My first downfall experience I have had with the students this week. All I was doing this week was observing the classroom. I wasn’t teaching. Unfortunately, when the first group of boy’s class walked in, we had a little altercation. As soon as they walked in, one of the young men walked in the class and looked towards another young man and said, “Hey man he looks exactly like you”. Well at first you think he would have been talking about my kin folk but he wasn’t. He was looking at another “gay student”. So I looked gay by his standard and comparing me to this other student. This guy has never met me before but already he assumes that I am gay. Even though I get this all the time, it still makes me think. How much of him is speaking and how much of his parents are speaking? He may know what a gay man is and what a straight man is, however, trying to judge someone is questionable. Well you probably were guessing what happened afterwards. Well I heard what was said and then my teacher heard it at the same time. I didn’t have to do anything because she went to town on them. She got them. She talked about their studying habits, their ignorance. She also talked about their very poor reading levels, their grade in the class and their future if they keep up the way they have been. Then the principal, the assistant principal and the dean of students walked in the classroom to finish taking care of the situation. So after the principal found out who said what then that student was suspended. So I guessed that the day I was going to teach was going to be harder than I thought. I hope my teaching day goes smoothly. I don’t know if I could ever teach this class. I mean I get this all the time, but it still hurts. I mean I couldn’t show the students that my feelings were hurt, but time after time, it still pokes me a little. When you think you have moved from it, it still comes to haunt you.

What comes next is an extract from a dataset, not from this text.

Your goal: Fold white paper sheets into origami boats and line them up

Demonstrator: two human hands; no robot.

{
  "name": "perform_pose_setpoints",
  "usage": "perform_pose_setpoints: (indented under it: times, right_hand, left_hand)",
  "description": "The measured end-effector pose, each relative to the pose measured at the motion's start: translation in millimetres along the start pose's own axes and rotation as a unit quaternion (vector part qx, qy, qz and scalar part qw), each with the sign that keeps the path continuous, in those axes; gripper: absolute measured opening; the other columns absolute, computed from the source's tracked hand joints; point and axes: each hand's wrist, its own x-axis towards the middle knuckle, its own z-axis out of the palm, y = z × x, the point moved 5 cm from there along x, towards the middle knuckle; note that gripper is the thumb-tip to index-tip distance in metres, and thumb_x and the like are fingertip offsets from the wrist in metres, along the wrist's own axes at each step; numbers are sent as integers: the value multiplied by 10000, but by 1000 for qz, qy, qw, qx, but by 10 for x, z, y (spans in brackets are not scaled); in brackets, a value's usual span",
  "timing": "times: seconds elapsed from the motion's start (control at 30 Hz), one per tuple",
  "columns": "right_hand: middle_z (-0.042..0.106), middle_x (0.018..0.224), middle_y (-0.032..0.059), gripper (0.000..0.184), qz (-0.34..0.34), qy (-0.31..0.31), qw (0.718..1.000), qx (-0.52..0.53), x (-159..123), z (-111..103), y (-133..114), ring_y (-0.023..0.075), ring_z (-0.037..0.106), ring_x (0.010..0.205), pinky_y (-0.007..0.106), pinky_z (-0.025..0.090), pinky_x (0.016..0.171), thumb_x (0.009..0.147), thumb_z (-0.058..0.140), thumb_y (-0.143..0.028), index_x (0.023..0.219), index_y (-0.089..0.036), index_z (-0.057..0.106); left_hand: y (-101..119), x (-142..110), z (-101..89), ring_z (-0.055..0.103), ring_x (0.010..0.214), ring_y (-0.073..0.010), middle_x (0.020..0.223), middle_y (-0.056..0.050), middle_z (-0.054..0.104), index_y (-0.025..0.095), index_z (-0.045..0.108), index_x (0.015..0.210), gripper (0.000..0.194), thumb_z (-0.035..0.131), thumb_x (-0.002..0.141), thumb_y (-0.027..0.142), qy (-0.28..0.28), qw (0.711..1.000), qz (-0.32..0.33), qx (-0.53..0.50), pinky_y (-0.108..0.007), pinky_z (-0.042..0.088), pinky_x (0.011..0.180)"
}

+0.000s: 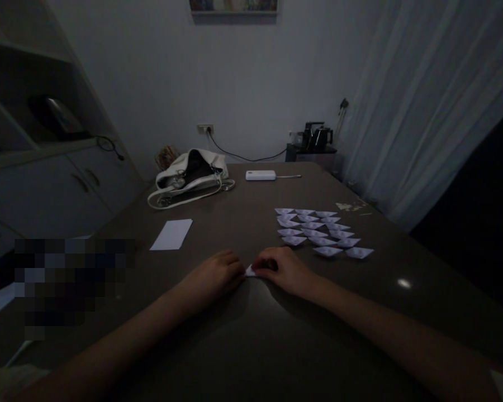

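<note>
Head: L hand (pixel 218 273), R hand (pixel 283 271) at 1 ppr (pixel 250 271); 15+ boats (pixel 314 233).

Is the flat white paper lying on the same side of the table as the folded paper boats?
No, the white paper lies on the left, while the paper boats are on the right.

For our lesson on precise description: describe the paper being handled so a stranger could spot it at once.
On the dark table, find the left hand and right hand close together. The small pointed paper sits between them; unlike the flat paper farther left and paper boats farther right, it alone is held.
</note>
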Motion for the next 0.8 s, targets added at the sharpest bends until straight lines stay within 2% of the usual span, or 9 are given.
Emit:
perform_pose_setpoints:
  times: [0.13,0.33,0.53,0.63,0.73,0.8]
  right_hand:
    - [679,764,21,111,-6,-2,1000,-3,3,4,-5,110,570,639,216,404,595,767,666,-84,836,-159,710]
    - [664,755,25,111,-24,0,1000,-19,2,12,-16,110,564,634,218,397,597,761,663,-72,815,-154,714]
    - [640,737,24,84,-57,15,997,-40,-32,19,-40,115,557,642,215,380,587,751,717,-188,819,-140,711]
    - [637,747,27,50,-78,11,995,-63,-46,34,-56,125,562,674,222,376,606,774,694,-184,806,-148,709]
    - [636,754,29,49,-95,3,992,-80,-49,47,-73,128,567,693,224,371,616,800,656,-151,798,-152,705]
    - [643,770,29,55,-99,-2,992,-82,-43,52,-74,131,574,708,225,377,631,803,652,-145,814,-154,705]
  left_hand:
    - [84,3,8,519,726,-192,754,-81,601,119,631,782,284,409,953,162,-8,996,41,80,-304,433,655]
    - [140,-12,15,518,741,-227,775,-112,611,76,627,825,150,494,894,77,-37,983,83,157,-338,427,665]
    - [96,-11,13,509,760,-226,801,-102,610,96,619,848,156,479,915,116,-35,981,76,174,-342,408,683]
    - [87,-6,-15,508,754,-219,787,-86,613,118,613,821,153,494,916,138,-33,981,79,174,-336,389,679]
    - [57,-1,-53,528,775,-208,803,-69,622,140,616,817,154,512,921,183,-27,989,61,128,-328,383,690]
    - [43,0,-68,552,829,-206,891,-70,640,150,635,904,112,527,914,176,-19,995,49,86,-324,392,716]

So I taught my first class on Friday. All I did was plan little games that helped them get ready for their vocabulary test for the following week. I had a bingo game where I said the definition and they had to guess the word. Then I played a student-expert game, where they had to find someone in the class who had an experience that matched the description in the box given. Once they found that person, everyone who had signed their name in the box had to share their experience of that particular description. Then I gave them a cross word puzzle to challenge them. It was Friday, so I figured the day should end on a good not at least.